### WORK ITEM:
Beneath this instruction is a listing; print exactly the lines in it starting at the line that contains "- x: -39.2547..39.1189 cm" and going through the line that contains "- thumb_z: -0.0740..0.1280".
RECORDS FOR THE EXERCISE section start
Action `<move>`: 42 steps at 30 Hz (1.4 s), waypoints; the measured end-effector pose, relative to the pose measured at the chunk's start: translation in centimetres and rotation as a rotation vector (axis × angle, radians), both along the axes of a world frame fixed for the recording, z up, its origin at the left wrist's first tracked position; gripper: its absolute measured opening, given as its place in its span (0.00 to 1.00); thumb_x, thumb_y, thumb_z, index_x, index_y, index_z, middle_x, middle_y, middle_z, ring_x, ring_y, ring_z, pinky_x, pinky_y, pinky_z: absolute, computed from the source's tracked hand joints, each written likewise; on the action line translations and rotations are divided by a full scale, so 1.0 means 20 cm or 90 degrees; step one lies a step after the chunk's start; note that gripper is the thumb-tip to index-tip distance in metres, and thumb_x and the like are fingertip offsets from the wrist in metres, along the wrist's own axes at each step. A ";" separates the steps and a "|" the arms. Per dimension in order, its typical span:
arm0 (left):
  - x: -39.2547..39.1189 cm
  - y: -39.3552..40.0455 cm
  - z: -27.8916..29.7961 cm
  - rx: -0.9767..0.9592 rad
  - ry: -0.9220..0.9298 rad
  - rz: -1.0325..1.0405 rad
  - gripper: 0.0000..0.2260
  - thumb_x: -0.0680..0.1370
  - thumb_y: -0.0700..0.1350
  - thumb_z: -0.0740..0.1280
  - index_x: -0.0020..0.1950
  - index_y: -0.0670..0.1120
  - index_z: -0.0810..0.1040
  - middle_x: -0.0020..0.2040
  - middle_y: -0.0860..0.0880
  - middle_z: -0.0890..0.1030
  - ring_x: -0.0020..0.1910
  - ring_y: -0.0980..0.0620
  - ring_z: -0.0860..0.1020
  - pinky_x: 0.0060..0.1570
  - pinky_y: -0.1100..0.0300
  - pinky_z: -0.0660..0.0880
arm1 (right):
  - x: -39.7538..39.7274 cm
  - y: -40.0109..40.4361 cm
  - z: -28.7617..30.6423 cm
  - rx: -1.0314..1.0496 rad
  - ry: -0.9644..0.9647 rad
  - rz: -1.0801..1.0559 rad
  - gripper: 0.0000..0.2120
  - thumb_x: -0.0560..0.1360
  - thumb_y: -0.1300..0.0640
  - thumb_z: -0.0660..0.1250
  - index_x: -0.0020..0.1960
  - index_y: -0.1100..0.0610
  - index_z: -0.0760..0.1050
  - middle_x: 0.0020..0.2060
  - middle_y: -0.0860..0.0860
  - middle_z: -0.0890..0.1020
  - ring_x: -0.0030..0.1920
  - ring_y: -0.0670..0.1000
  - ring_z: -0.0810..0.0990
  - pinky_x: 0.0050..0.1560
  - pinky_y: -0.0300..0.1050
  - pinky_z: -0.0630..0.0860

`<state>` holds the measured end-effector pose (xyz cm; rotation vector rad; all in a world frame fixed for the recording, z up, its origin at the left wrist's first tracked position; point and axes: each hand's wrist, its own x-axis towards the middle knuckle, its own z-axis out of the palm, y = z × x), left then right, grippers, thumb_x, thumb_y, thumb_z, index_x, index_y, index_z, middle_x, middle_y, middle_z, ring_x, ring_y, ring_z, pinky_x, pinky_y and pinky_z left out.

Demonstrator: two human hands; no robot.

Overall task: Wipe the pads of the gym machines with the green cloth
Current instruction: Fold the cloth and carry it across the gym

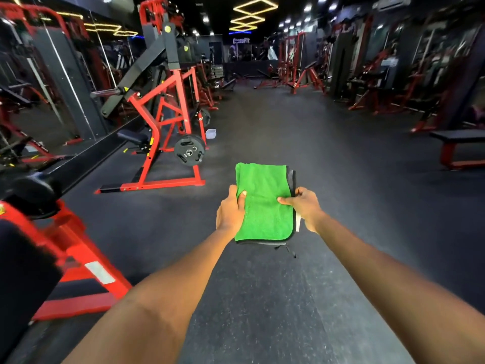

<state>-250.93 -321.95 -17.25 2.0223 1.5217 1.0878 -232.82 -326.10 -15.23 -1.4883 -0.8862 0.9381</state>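
- Out in front of the chest, over the dark floor (275, 127), the folded green cloth (265, 203) is lying flat between both hands.
- Left hand (231, 208) is pinching its left edge, thumb on top; right hand (305, 206) is pinching the right edge likewise.
- Its long axis is running straight ahead, away from the person.
- Nearest pad (23, 279) is sitting low left, closer to the left arm; no wiping is under way yet.

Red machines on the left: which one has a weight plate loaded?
The red-framed machine mid-left by the mirror wall: a black weight plate sits low on its frame. The nearer red machine at the bottom-left corner shows no plate.
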 end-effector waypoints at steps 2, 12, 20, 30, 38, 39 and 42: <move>0.14 0.13 -0.03 0.004 -0.019 -0.003 0.12 0.83 0.49 0.55 0.58 0.41 0.67 0.34 0.43 0.75 0.36 0.37 0.77 0.36 0.50 0.72 | 0.14 0.13 0.00 0.002 -0.024 -0.001 0.20 0.66 0.66 0.76 0.54 0.68 0.74 0.52 0.59 0.82 0.54 0.57 0.81 0.57 0.51 0.77; 0.77 0.82 0.03 -0.020 -0.045 -0.006 0.13 0.83 0.48 0.55 0.58 0.39 0.67 0.38 0.40 0.78 0.40 0.37 0.78 0.36 0.52 0.68 | 0.77 0.85 0.11 -0.006 -0.068 -0.012 0.18 0.66 0.67 0.76 0.52 0.70 0.74 0.51 0.60 0.82 0.54 0.57 0.81 0.56 0.52 0.77; 1.15 1.49 0.05 -0.012 -0.042 0.014 0.13 0.83 0.49 0.54 0.57 0.40 0.67 0.41 0.39 0.80 0.40 0.37 0.78 0.39 0.49 0.73 | 1.17 1.56 0.10 0.002 -0.084 0.003 0.18 0.66 0.66 0.76 0.52 0.70 0.74 0.52 0.61 0.81 0.55 0.58 0.80 0.58 0.53 0.77; 1.58 2.42 0.14 -0.027 -0.070 0.096 0.13 0.83 0.50 0.55 0.56 0.40 0.66 0.46 0.37 0.80 0.46 0.36 0.77 0.39 0.52 0.66 | 1.61 2.62 0.20 0.004 -0.104 0.063 0.14 0.65 0.65 0.78 0.43 0.61 0.73 0.51 0.60 0.82 0.48 0.53 0.79 0.55 0.51 0.77; 1.79 3.24 0.08 -0.025 -0.072 0.107 0.13 0.83 0.51 0.54 0.55 0.40 0.65 0.46 0.37 0.79 0.46 0.35 0.77 0.40 0.52 0.66 | 1.84 3.51 0.10 0.001 -0.112 0.089 0.19 0.64 0.64 0.78 0.51 0.68 0.76 0.50 0.58 0.83 0.53 0.55 0.81 0.54 0.48 0.77; 1.80 3.34 0.07 -0.022 -0.070 0.107 0.13 0.83 0.51 0.54 0.55 0.40 0.65 0.46 0.37 0.79 0.47 0.35 0.77 0.40 0.52 0.66 | 1.85 3.61 0.09 0.001 -0.110 0.088 0.19 0.64 0.64 0.78 0.51 0.68 0.76 0.50 0.57 0.83 0.54 0.55 0.80 0.53 0.48 0.77; 1.83 3.69 0.03 -0.027 -0.068 0.106 0.13 0.83 0.51 0.54 0.55 0.41 0.65 0.46 0.36 0.79 0.47 0.35 0.77 0.40 0.52 0.65 | 1.88 3.94 0.08 -0.013 -0.116 0.094 0.15 0.65 0.63 0.78 0.47 0.65 0.76 0.49 0.56 0.82 0.52 0.54 0.80 0.50 0.44 0.76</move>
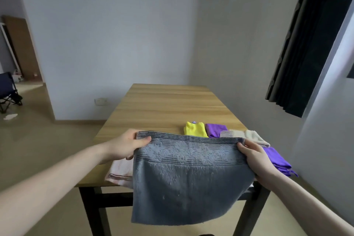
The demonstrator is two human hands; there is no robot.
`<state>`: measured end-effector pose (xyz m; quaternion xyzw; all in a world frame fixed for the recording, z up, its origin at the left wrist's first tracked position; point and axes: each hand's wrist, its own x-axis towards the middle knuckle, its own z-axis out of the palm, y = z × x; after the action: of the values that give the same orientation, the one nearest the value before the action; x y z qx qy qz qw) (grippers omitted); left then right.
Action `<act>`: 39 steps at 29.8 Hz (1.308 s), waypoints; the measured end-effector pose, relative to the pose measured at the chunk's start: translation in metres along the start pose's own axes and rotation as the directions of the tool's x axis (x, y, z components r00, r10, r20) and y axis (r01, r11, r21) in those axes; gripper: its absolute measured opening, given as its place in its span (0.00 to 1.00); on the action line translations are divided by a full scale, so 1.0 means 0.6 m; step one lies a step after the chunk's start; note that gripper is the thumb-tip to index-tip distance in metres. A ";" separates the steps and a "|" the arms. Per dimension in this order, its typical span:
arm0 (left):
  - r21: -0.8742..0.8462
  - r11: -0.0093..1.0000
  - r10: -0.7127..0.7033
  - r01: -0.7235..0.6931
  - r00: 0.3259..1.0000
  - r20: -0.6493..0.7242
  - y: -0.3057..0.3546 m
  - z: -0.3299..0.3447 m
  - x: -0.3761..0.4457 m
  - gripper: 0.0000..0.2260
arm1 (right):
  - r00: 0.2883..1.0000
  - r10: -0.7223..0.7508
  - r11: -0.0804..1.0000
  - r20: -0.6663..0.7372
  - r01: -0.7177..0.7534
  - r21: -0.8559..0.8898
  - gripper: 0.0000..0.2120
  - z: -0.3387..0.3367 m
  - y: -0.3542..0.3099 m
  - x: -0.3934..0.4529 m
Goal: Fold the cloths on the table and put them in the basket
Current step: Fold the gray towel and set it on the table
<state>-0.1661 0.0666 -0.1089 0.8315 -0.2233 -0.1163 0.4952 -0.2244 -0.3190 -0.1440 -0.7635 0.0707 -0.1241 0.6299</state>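
A person's two bare forearms reach forward from the bottom corners of the view toward the near end of a wooden table (168, 105) with black legs. Between the hands hangs a grey-blue towel (183, 184), held up by its top edge so that it drapes down in front of the table's near edge, with its lower hem below the tabletop.

The left hand (124, 145) grips the towel's upper left corner. The thumb lies along the front of the striped border and the fingers are curled behind the cloth, pinching it. The left arm stretches in from the lower left, wrist nearly straight.

The right hand (256, 157) grips the upper right corner in the same way, thumb on the front and fingers curled round the edge behind. The right arm comes in from the lower right, angled up and inward. The towel's top edge is pulled fairly taut and level between the two hands.

On the table behind the towel lie other cloths. A yellow cloth (194, 129) sits near the middle, with a purple cloth (216, 130) just beside it on the right. A beige cloth (249, 136) lies further right, and a second purple cloth (277, 160) hangs over the table's right near corner, partly hidden by the right hand. A pale pink cloth (119, 172) lies on the left near corner, below the left hand.

A dark curtain (310, 44) hangs at upper right. A folding chair (8, 92) stands in the doorway at far left.
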 end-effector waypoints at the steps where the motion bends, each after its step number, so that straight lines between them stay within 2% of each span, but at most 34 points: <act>1: -0.029 1.000 -0.001 0.000 0.999 -0.039 0.002 -0.002 0.013 0.12 | 1.000 0.006 1.000 -0.011 -0.006 -0.006 0.12 0.000 -0.001 0.011; 4: -0.076 0.997 -0.007 -0.004 0.990 -0.142 0.003 -0.008 0.063 0.14 | 0.999 0.035 0.999 -0.033 -0.036 -0.026 0.12 0.010 -0.009 0.046; 8: -0.161 0.986 -0.078 0.048 0.980 -0.183 -0.018 -0.024 0.122 0.13 | 0.996 0.065 0.996 -0.059 -0.069 -0.059 0.13 0.028 -0.006 0.093; 10: -0.124 0.990 -0.096 0.072 0.974 -0.204 -0.035 -0.032 0.155 0.18 | 0.994 0.080 0.994 -0.068 -0.084 -0.064 0.11 0.036 0.011 0.127; 14: -0.099 0.993 -0.086 0.063 0.967 -0.239 -0.080 -0.043 0.212 0.34 | 0.992 0.100 0.988 -0.080 -0.108 -0.113 0.10 0.048 0.039 0.166; 16: -0.112 0.990 -0.112 0.084 0.957 -0.268 -0.094 -0.041 0.237 0.30 | 0.993 0.093 0.980 -0.074 -0.104 -0.167 0.10 0.052 0.050 0.183; 18: -0.090 0.989 -0.139 0.117 0.944 -0.300 -0.090 -0.031 0.245 0.20 | 0.992 0.094 0.968 -0.083 -0.111 -0.224 0.09 0.053 0.064 0.196; 24: -0.022 0.971 -0.231 0.237 0.914 -0.332 -0.130 0.000 0.287 0.14 | 0.985 0.123 0.930 -0.119 -0.156 -0.334 0.08 0.063 0.077 0.212; 29: -0.017 0.941 -0.322 0.337 0.883 -0.341 -0.143 0.021 0.303 0.18 | 0.985 0.114 0.896 -0.131 -0.159 -0.414 0.06 0.067 0.086 0.222; 34: 0.006 0.918 -0.359 0.398 0.835 -0.416 -0.163 0.041 0.322 0.18 | 0.988 0.063 0.862 -0.141 -0.125 -0.492 0.06 0.078 0.096 0.231; 39: 0.165 0.878 -0.336 0.449 0.824 -0.457 -0.172 0.051 0.326 0.16 | 0.992 0.039 0.825 -0.121 -0.101 -0.556 0.03 0.087 0.112 0.238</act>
<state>0.0187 -0.0098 -0.2086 0.9235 0.0510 -0.0064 0.3802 -0.0695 -0.3206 -0.2045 -0.9040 0.1647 -0.1143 0.3777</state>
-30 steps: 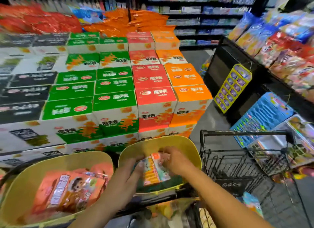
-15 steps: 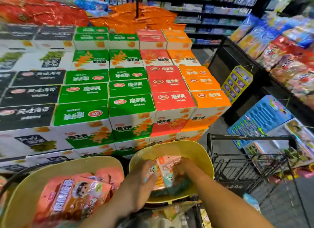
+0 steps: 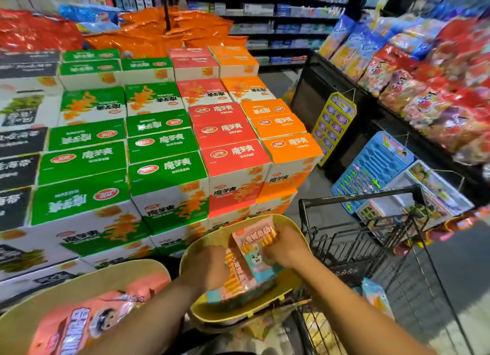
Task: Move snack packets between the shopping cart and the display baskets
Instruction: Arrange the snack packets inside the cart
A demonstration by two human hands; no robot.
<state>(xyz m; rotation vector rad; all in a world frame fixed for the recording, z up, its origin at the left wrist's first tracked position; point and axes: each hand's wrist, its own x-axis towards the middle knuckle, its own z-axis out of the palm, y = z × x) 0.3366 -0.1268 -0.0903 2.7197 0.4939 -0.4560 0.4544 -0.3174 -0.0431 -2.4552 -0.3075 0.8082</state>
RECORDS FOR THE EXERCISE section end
### SOLVED EXERCISE:
  - x: -39.2547..39.1189 cm
  - y: -39.3552..40.0455 cm
  - z: -27.8916..29.7961 cm
  - rx: -0.9767..0.9592 rad
  - ry: -0.9220..0.9298 rad
  - rz: -1.0325..1.0405 rad
  - gripper: 0.0000..0.2260
  - thumb_x: -0.0680..0.1370
  - thumb_y: -0.0700..0.1350
  - thumb_z: -0.0740..0.1280

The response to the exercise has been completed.